§ **Brief**: Starting with the line containing "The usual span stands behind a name" and going on through the line containing "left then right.", return the lines of the data below exactly, and only those.

§ **Stored data**:
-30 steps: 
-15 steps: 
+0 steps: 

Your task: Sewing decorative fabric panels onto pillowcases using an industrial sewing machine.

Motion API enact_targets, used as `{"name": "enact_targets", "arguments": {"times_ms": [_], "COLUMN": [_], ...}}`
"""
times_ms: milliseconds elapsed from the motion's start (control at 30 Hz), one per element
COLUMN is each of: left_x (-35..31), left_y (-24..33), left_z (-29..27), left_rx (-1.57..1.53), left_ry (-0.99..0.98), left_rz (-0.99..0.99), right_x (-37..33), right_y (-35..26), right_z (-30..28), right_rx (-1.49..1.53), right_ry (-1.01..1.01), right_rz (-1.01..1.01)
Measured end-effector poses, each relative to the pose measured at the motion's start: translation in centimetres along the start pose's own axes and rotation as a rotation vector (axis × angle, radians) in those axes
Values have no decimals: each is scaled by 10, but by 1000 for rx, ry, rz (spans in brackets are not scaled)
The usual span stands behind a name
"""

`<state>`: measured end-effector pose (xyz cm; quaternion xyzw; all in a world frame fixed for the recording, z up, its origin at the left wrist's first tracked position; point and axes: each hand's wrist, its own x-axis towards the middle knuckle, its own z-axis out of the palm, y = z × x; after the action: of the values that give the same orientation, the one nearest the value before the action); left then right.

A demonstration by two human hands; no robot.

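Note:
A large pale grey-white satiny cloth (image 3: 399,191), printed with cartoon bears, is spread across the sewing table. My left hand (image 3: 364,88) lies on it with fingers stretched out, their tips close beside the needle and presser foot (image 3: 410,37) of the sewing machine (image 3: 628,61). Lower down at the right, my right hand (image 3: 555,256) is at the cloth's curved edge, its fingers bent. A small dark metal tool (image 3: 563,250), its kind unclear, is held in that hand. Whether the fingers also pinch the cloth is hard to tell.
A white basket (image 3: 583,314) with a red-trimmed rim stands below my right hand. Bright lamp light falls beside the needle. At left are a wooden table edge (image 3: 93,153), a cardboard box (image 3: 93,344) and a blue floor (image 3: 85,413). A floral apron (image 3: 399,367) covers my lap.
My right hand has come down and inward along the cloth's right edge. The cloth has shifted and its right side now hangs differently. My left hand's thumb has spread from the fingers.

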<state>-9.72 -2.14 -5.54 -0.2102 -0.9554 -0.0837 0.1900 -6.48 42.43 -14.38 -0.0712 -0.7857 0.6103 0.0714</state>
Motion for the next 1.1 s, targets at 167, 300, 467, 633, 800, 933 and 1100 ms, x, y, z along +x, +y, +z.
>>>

§ **Result of the exercise**:
The usual span stands behind a name
"""

`<state>`: measured end-effector pose (xyz cm; quaternion xyzw; all in a world frame fixed for the recording, z up, its origin at the left wrist's first tracked position; point and axes: each hand's wrist, its own x-axis towards the middle knuckle, its own z-axis out of the palm, y = z × x; after the action: of the values that give the same orientation, the one nearest the value before the action); left then right.

No further output is needed.